**DIRECTIONS**
Locate the word "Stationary" in the data below, then copy every line that holds it.

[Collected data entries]

● ● ● ● ●

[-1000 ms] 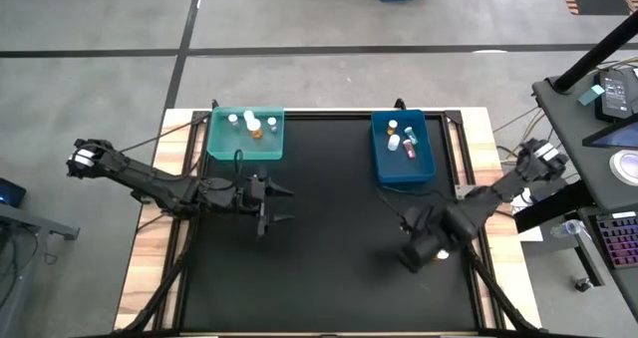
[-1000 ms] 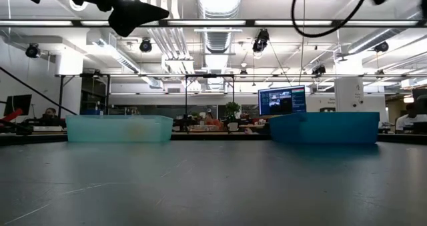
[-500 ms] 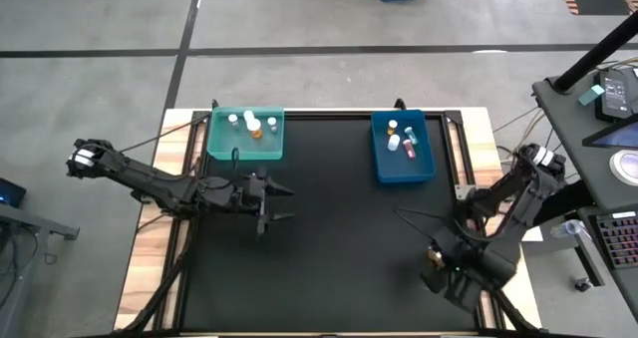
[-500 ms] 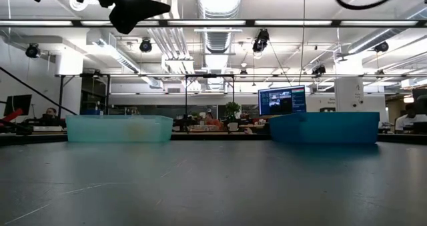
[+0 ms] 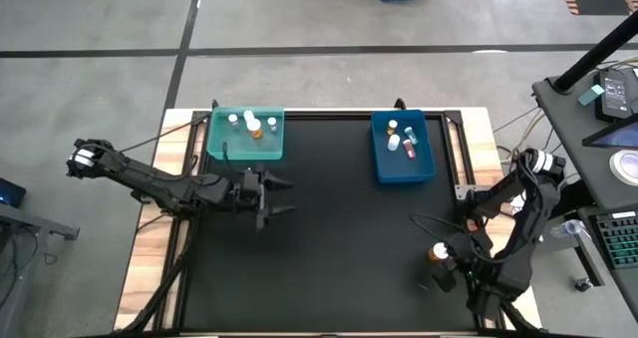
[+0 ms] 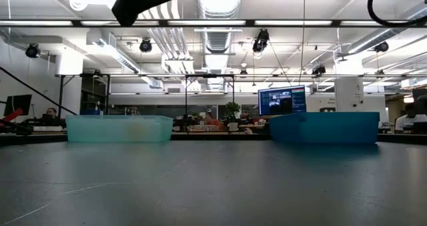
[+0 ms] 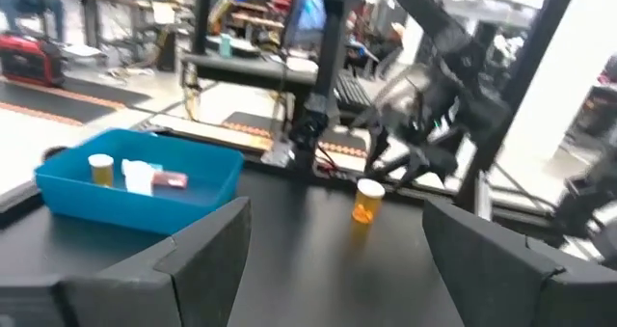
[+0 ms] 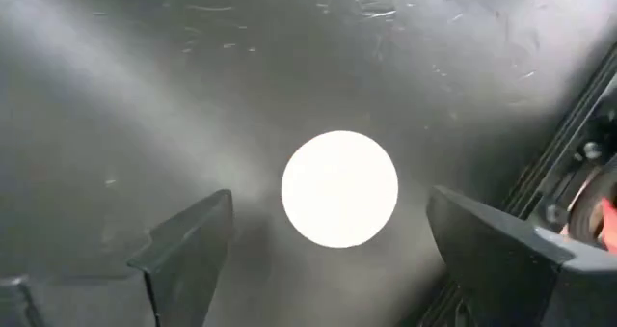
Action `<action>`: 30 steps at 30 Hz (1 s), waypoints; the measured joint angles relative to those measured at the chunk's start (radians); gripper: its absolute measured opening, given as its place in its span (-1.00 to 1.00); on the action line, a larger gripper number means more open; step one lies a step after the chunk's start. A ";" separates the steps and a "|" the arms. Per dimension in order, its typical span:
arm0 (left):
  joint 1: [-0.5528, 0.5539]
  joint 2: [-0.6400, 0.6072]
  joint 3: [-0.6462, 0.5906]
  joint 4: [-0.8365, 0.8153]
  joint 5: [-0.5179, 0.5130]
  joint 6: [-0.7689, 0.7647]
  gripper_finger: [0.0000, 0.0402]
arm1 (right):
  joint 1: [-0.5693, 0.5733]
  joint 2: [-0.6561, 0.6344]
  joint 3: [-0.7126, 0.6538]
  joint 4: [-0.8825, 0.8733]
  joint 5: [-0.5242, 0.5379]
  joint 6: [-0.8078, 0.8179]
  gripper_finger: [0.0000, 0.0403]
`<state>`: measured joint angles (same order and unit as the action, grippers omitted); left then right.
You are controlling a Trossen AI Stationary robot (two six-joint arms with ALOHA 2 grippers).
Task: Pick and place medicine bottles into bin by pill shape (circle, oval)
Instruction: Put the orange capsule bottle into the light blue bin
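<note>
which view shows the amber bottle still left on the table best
The left wrist view: the amber bottle stands upright on the black table, body and white cap seen from the side. The right wrist view shows only its white cap from above, between open jaws. The high view shows it tiny beside the right gripper. The low view misses it.

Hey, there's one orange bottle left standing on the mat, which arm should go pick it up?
Right. The right gripper hangs open directly above the amber bottle, whose white cap sits between its fingers in the right wrist view. The left gripper waits open near the teal bin, far across the mat.
</note>
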<state>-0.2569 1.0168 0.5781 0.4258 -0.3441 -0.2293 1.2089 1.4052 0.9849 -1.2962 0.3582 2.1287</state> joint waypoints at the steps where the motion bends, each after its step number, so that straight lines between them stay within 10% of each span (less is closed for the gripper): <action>1: 0.000 0.000 0.000 0.009 -0.011 0.000 0.44 | 0.003 0.006 -0.009 0.002 0.001 0.000 0.67; 30: 0.000 0.000 0.000 0.038 -0.035 -0.001 0.44 | 0.004 0.130 -0.058 0.057 0.141 0.019 0.62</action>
<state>-0.2567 1.0168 0.5781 0.4637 -0.3790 -0.2300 1.2133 1.5357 0.9268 -1.2392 0.4988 2.1476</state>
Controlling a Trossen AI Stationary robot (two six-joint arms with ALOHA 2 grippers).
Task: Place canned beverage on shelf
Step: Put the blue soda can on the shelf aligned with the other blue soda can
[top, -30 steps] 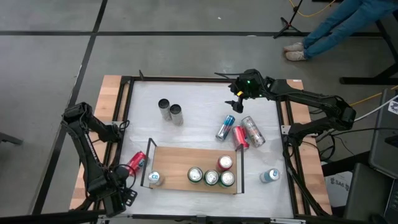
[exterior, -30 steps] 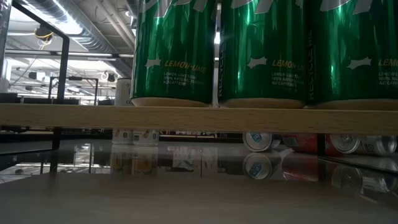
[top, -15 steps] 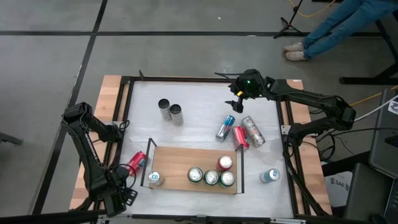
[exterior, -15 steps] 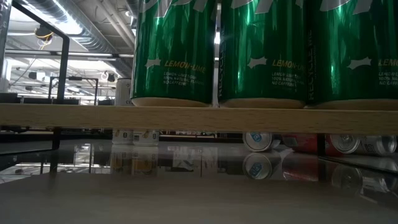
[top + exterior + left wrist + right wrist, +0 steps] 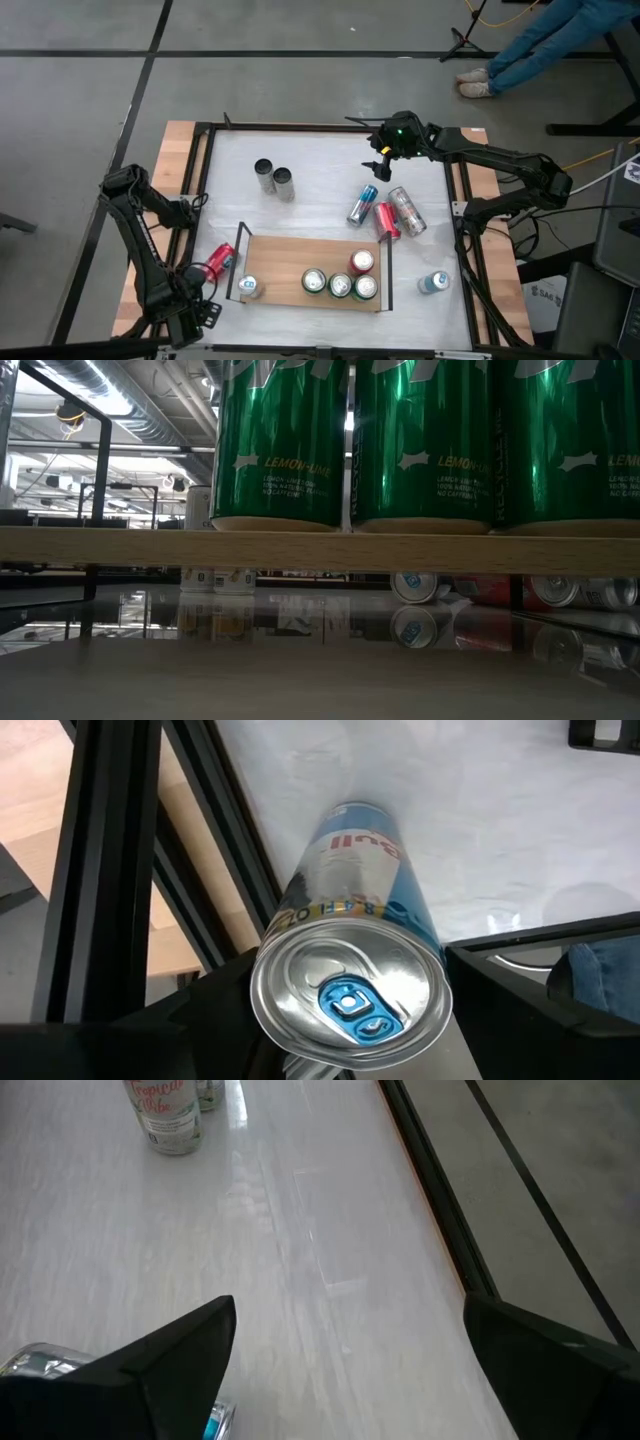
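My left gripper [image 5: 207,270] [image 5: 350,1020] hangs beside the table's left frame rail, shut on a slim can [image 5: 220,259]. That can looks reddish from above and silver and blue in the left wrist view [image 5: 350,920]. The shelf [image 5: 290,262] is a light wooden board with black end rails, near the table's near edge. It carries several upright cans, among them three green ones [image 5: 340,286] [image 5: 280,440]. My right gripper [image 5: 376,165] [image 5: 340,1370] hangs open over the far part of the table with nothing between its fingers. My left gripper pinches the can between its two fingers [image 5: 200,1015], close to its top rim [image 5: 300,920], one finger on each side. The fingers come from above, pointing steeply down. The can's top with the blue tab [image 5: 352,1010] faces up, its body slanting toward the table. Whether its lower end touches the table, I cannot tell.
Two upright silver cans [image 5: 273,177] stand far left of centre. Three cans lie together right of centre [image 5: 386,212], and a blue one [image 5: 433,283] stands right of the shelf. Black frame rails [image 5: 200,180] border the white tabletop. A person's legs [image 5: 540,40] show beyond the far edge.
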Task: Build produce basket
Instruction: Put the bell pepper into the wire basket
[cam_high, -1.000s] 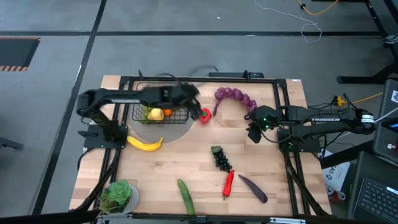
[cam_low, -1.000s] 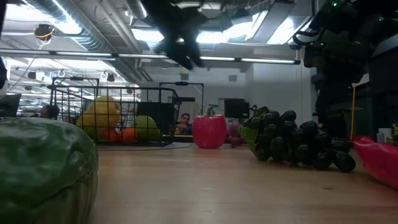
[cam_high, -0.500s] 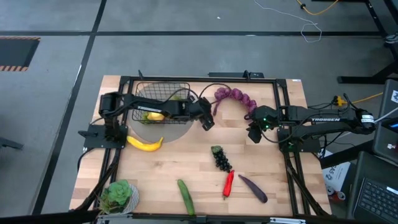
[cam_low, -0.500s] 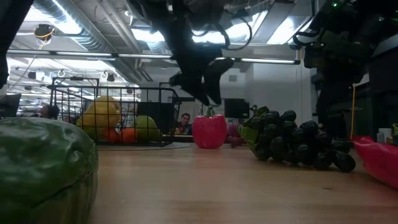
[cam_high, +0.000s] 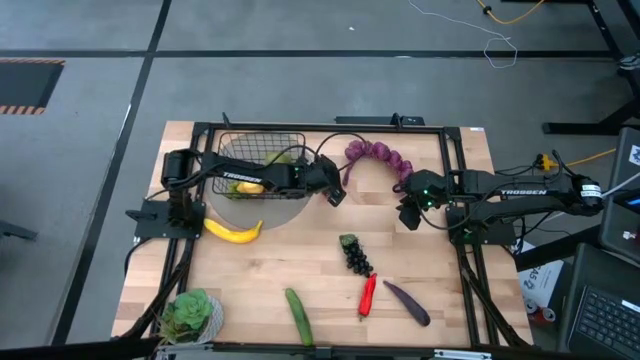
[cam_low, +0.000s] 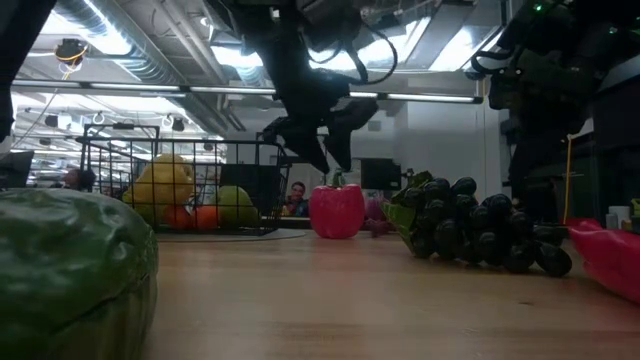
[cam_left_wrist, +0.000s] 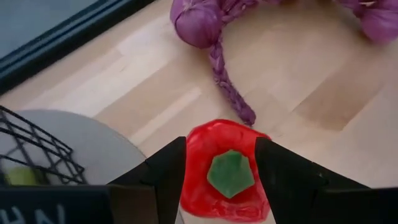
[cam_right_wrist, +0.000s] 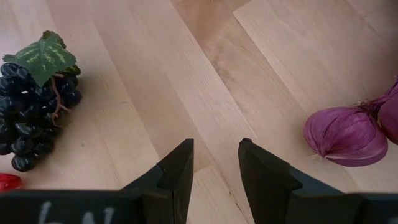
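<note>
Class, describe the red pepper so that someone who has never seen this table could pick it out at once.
Start at the black wire basket at the table's far left. Just to its right, the left gripper hangs open over the red pepper, a finger on either side. It is the only glossy red, rounded piece with a green stem cap; the red chili is slender.

In the high view, the left end effector (cam_high: 333, 190) covers the red pepper (cam_left_wrist: 225, 172) completely. The left arm crosses the basket (cam_high: 228, 150), hiding much of its contents. In the low view, a green object (cam_low: 75, 270) at the near edge is blurred and cut off. The chili (cam_low: 612, 255) is cut by the frame edge.
</note>
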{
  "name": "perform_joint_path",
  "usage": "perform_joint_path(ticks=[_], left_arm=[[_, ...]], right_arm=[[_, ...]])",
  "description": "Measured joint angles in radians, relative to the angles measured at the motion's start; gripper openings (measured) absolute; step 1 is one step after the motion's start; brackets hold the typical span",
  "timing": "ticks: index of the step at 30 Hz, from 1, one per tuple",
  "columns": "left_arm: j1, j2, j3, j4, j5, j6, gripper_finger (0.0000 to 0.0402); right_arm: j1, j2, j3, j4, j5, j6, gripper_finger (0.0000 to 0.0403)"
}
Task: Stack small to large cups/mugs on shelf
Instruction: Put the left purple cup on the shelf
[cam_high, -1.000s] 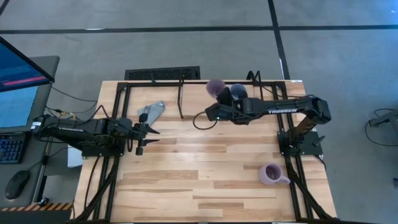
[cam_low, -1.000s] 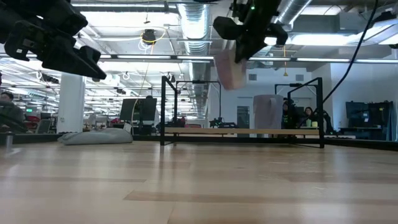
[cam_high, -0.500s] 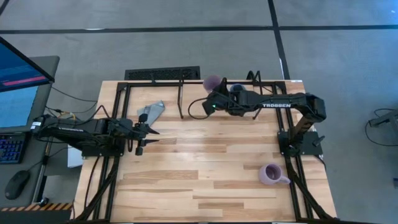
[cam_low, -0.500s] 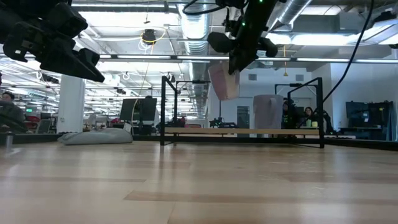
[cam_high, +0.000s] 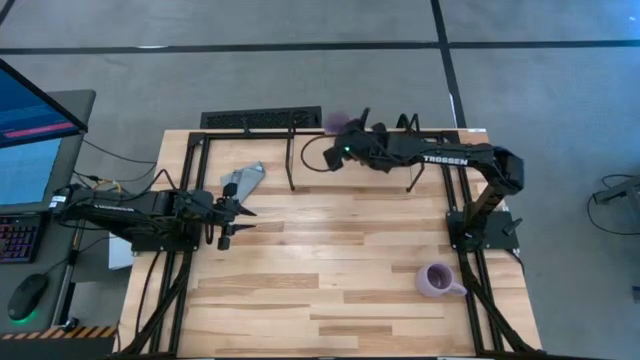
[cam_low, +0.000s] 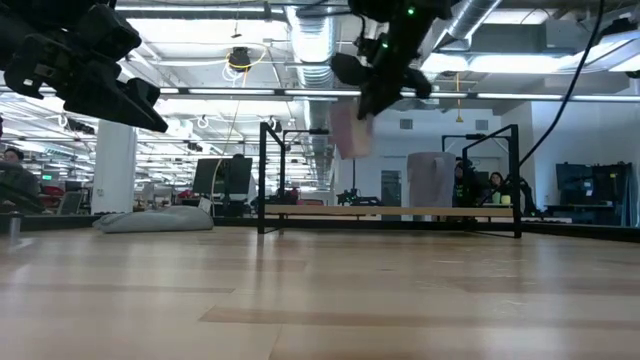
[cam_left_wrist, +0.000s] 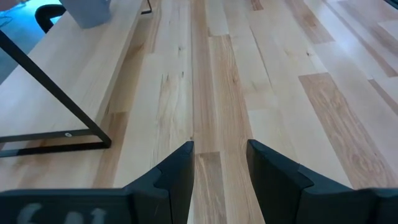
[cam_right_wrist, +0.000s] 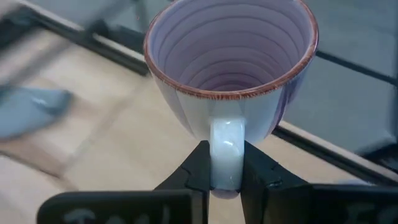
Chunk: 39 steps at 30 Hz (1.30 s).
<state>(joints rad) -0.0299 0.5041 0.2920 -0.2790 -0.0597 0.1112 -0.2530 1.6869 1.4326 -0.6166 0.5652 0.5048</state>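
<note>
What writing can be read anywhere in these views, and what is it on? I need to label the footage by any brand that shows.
"TROSSEN": white letters on the right arm's forearm in the high view, only just legible.
Lettering on the screen at the left edge of the high view: too small to read.
Nothing readable shows on the purple mug or in the left wrist and low views.

Both arms were dark, jointed and cable-trailed, the right arm (cam_high: 455, 160) lettered white and showing a green light.
</note>
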Motion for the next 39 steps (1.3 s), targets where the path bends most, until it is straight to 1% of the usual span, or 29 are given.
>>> perform_joint_path(ticks=[2, 4, 6, 9, 13, 16, 21, 24, 29, 37, 39], left_arm=[[0.0, 0.0, 0.0, 0.0, 0.0, 0.0, 0.0139], [0.0, 0.0, 0.0, 0.0, 0.0, -0.002, 0.0139], [0.0, 0.0, 0.0, 0.0, 0.001, -0.002, 0.0139], [0.0, 0.0, 0.0, 0.0, 0.001, -0.003, 0.0139], [0.0, 0.0, 0.0, 0.0, 0.001, -0.003, 0.0139], [0.0, 0.0, 0.0, 0.0, 0.001, -0.004, 0.0139], [0.0, 0.0, 0.0, 0.0, 0.001, -0.004, 0.0139], [0.0, 0.0, 0.0, 0.0, 0.001, -0.004, 0.0139], [0.0, 0.0, 0.0, 0.0, 0.0, -0.008, 0.0139], [0.0, 0.0, 0.0, 0.0, 0.0, -0.002, 0.0139], [0.0, 0.0, 0.0, 0.0, 0.0, -0.002, 0.0139]], right_arm=[[0.002, 0.004, 0.0, 0.051, -0.034, -0.033, 0.0066], [0.002, 0.004, -0.003, 0.08, -0.048, -0.043, 0.0066], [-0.002, -0.001, -0.033, 0.132, -0.047, -0.051, 0.0066], [-0.016, -0.035, -0.14, 0.214, -0.075, -0.044, 0.0066], [-0.025, -0.095, -0.289, 0.356, -0.085, -0.011, 0.0066], [-0.024, -0.128, -0.371, 0.428, -0.103, 0.016, 0.0066], [-0.022, -0.176, -0.404, 0.445, -0.093, 0.043, 0.0066], [-0.013, -0.182, -0.407, 0.409, -0.076, 0.086, 0.0066], [0.022, -0.177, -0.407, 0.337, -0.001, 0.153, 0.0066], [0.076, -0.176, -0.407, 0.332, 0.076, 0.257, 0.0066], [0.085, -0.176, -0.407, 0.303, 0.115, 0.295, 0.0066]])
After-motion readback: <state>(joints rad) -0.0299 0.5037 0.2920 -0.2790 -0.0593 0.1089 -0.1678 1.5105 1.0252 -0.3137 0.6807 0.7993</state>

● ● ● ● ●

**OUTPUT OF THE TASK**
You are controlling a Trossen AI Stationary robot (two six-joint arms with ALOHA 2 grippers).
Controlling a Trossen AI Stationary robot (two six-joint arms with ALOHA 2 grippers).

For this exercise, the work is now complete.